» TASK OBJECTIVE: An exact copy of the data is needed, one that excludes all pictures.

SOURCE MATERIAL Block Start

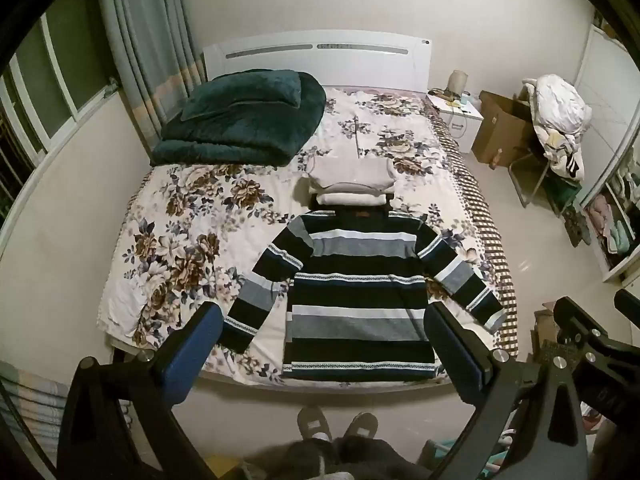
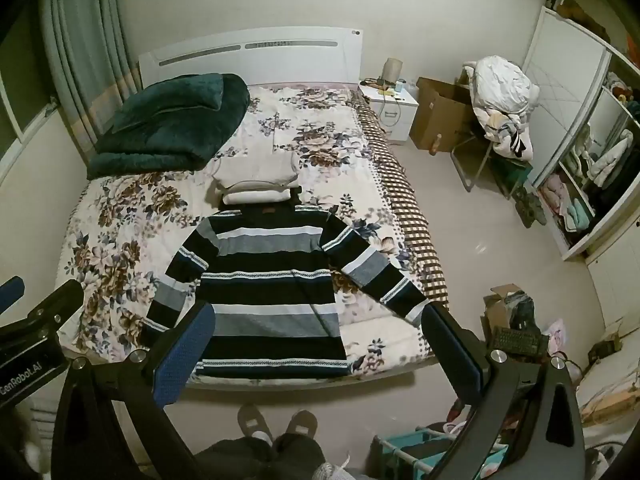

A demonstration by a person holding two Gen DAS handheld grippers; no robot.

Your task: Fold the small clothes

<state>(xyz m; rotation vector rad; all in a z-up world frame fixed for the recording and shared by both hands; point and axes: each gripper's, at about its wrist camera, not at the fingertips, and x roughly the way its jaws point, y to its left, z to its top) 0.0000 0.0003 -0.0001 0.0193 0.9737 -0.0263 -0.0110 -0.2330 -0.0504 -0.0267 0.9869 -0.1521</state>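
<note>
Above the near edge of the bed [image 1: 132, 264], the left gripper [image 1: 320, 344] and the right gripper [image 2: 320, 344] both hang with jaws spread wide and nothing between their blue pads. Beyond them a striped sweater [image 1: 356, 292] lies flat on the floral sheet, hem at the near edge, sleeves angled out to left and right. Just beyond its collar sits a stack of folded pale clothes [image 1: 352, 184], with a dark green blanket [image 1: 244, 116] at the far left by the headboard [image 1: 320, 56].
</note>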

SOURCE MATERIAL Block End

» SOLUTION FOR THIS PROBLEM:
A demonstration by a person holding two Gen DAS handheld grippers; no robot.

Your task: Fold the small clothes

<state>(xyz m; rotation vector rad; all in a z-up world frame fixed for the recording and shared by both hands; point and axes: each gripper's, at about its wrist camera, not at the fingertips, and x roughly the way its jaws point, y to its left, z to its top) 0.0000 0.0003 -0.0001 0.0193 0.9737 -0.0263 -0.0110 -0.2330 -0.0504 -0.0267 0.9869 -0.1521</state>
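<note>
Above the near edge of the bed [image 1: 132, 264], the left gripper [image 1: 320, 344] and the right gripper [image 2: 320, 344] both hang with jaws spread wide and nothing between their blue pads. Beyond them a striped sweater [image 1: 356, 292] lies flat on the floral sheet, hem at the near edge, sleeves angled out to left and right. Just beyond its collar sits a stack of folded pale clothes [image 1: 352, 184], with a dark green blanket [image 1: 244, 116] at the far left by the headboard [image 1: 320, 56].
</note>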

No more output remains.